Washington, D.C., June 9, 2003—The International
Finance Corporation, the private sector arm of the World Bank Group, has
restructured US$169.9 million in IFC's outstanding loans provided to Juan
Minetti S.A. (Minetti), Argentina. The restructuring of IFC's loans includes
A and C loans for IFC's own account and a B loan for the account of participating
banks. This operation is part of the overall restructuring of the company's
outstanding debt of US$276 million equivalent.
Minetti is the second biggest cement producer in Argentina and is controlled
by Holcim, the world’s number two cement manufacturing group. The
recent economic crisis in Argentina has deeply affected Minetti’s operations,
forcing the company to operate at about 30 percent of its capacity. Minetti’s
restructuring allows for a substantial reduction of its debt to a sustainable
level of US$101.5 million.
Jyrki I. Koskelo, IFC Special Operations Director, said, "The successful
closure of Minetti’s debt restructuring was largely due to the strong
commitment of its shareholder.

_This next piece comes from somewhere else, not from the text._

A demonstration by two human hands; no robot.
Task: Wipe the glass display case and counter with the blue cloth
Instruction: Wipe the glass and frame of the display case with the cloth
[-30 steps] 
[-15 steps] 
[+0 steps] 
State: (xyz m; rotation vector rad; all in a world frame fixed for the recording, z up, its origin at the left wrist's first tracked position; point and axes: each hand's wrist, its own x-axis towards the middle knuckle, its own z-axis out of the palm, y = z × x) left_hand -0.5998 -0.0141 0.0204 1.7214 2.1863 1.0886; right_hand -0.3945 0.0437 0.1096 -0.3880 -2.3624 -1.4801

It must serve as an example for other Argentine
companies, many of which are currently negotiating voluntary restructuring
of their financial obligations."
Bernard Pasquier, IFC Director for Latin America, added, "We hope
that the closure of this restructuring, the first of this magnitude, will
have a demonstration effect and contribute to restore business confidence
Suellen L. Lazarus, IFC Director of Syndications and International Securities,
said, “This is a very significant restructuring in IFC’s B loan portfolio,
and shows IFC’s commitment with Argentina. We are very pleased that
the banks were supportive of the restructuring effort.”
IFC's mission (www.ifc.org)
is to promote sustainable private sector investment in developing countries,
helping to reduce poverty and improve people's lives. IFC finances private
sector investments in the developing world, mobilizes capital in the international
financial markets, helps clients improve social and environmental sustainability,
and provides technical assistance and advice to governments and businesses.
Since its founding in 1956, IFC has committed more than $34 billion of
its own funds and arranged $21 billion in syndications for 2,825 companies
in 140 developing countries. IFC’s committed portfolio at the end of FY02
was $15.1 billion.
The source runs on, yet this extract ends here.